Key words: brain injury biomechanics, brain material, controlled cortical impact, finite element method, heterogeneous hippocampus injury, rat brain modeling

Introduction

In vivo animal traumatic brain injury (TBI) experiments have demonstrated heterogeneous injury patterns under various trauma conditions.

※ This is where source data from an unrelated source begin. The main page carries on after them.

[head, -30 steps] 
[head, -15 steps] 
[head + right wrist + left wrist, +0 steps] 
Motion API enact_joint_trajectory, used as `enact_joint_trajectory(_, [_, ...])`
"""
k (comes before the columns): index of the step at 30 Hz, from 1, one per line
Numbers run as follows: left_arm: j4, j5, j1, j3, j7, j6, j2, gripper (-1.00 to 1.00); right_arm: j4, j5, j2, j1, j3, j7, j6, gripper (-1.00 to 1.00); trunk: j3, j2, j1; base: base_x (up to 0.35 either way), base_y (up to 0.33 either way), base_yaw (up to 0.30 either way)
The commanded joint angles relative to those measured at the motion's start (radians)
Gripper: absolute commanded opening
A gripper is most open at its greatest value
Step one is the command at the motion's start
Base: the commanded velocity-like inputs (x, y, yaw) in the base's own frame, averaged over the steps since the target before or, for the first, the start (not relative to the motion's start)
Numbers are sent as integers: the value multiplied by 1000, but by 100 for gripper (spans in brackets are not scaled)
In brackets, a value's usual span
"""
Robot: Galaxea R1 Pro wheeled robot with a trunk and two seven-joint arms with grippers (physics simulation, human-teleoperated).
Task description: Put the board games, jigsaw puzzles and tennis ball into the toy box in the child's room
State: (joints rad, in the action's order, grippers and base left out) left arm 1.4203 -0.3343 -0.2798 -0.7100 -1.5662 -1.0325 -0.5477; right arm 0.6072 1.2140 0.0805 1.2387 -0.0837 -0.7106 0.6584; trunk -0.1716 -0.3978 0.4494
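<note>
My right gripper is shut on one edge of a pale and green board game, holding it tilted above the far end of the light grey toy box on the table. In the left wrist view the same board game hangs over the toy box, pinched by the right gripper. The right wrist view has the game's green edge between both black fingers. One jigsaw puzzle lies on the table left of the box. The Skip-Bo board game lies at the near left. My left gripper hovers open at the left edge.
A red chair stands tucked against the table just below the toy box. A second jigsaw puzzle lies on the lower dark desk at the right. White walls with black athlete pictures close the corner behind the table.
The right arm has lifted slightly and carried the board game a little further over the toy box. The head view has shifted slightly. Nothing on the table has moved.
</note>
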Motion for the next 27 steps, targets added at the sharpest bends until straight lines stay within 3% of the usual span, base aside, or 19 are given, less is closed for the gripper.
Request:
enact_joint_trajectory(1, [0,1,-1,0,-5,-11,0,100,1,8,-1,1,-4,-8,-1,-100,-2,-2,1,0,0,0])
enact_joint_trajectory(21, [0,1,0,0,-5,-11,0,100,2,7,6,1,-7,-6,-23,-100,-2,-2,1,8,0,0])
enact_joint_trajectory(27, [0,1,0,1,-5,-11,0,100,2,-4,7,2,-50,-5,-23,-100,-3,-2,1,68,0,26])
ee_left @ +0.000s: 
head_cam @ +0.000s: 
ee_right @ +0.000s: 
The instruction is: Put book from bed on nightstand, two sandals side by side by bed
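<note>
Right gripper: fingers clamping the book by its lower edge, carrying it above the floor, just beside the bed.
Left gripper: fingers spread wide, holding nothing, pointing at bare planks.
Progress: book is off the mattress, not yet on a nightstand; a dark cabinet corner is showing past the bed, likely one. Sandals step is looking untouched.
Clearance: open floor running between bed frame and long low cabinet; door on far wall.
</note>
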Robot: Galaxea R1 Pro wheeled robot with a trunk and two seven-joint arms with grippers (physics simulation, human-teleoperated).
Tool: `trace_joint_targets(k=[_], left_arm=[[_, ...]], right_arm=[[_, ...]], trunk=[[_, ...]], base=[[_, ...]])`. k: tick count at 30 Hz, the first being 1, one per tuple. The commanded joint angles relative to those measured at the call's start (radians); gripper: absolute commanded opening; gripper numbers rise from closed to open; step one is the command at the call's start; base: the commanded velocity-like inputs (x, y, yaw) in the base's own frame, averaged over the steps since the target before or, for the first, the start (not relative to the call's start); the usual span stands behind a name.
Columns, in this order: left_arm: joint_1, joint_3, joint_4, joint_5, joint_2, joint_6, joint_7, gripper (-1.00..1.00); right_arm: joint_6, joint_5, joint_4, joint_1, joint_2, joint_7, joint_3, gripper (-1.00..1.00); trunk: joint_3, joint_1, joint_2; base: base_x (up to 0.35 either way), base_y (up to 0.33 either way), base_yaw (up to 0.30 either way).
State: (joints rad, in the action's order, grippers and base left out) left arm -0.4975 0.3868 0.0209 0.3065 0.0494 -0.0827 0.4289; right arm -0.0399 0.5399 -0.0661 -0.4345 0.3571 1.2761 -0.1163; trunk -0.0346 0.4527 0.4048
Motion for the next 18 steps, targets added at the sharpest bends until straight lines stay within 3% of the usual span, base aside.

In controlled cortical impact (CCI), despite the fact that the CA3 region of the hippocampus is positioned deeper beneath the impactor and is more resistant to hypoxia-ischemia, compared to CA1,1 interestingly, the CA3 region was more injured compared to the CA1 region.26 Through stereological analysis, Witgen and colleagues7 reported similar CA1 and CA3 injuries under lateral fluid impact, whereas with the similar fluid impact device and stereological estimation, Grady and colleagues8 observed a significant neuronal loss in CA3. Such regional susceptibility to trauma load may be the result of both regional mechanical responses and cellular or physiological processes. Understanding mechanisms for this heterogeneous pattern can help TBI researchers to better understand the experimental CCI model to facilitate the translation of knowledge from in vivo experiments to real-world TBI injuries more efficiently.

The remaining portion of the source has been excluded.